DIRECTIONS –
Reproduce the line containing "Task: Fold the" in the listing below, then every later line up to the end, precisely as written.

(Beginning of DATASET EXTRACT)

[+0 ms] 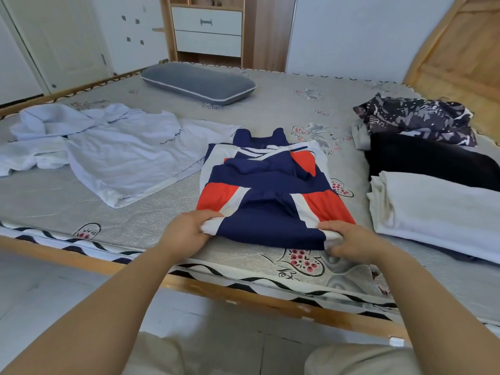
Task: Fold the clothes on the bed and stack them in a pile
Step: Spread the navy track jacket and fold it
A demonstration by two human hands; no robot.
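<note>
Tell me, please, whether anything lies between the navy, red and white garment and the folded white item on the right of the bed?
Nothing visible does: only bare mattress separates the garment, held at its near corners by the left hand and right hand, from the folded white item.

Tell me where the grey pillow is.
In the head view, the grey pillow lies at the far side of the bed, left of centre, beyond the pale blue garment and below the white drawers.

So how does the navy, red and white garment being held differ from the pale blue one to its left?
The navy, red and white garment lies narrowed and partly folded, both hands gripping its near hem: left hand, right hand. The pale blue garment sprawls rumpled and unfolded, untouched. One is boldly colour-blocked, the other plain. Both lie on the bed.
</note>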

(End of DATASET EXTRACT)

YOUR RESPONSE –
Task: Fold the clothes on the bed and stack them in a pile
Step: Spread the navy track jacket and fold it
A demonstration by two human hands; no robot.
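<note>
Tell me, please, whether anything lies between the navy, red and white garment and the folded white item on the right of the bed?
Nothing visible does: only bare mattress separates the garment, held at its near corners by the left hand and right hand, from the folded white item.

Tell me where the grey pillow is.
In the head view, the grey pillow lies at the far side of the bed, left of centre, beyond the pale blue garment and below the white drawers.

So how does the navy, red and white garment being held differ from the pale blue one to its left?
The navy, red and white garment lies narrowed and partly folded, both hands gripping its near hem: left hand, right hand. The pale blue garment sprawls rumpled and unfolded, untouched. One is boldly colour-blocked, the other plain. Both lie on the bed.
</note>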

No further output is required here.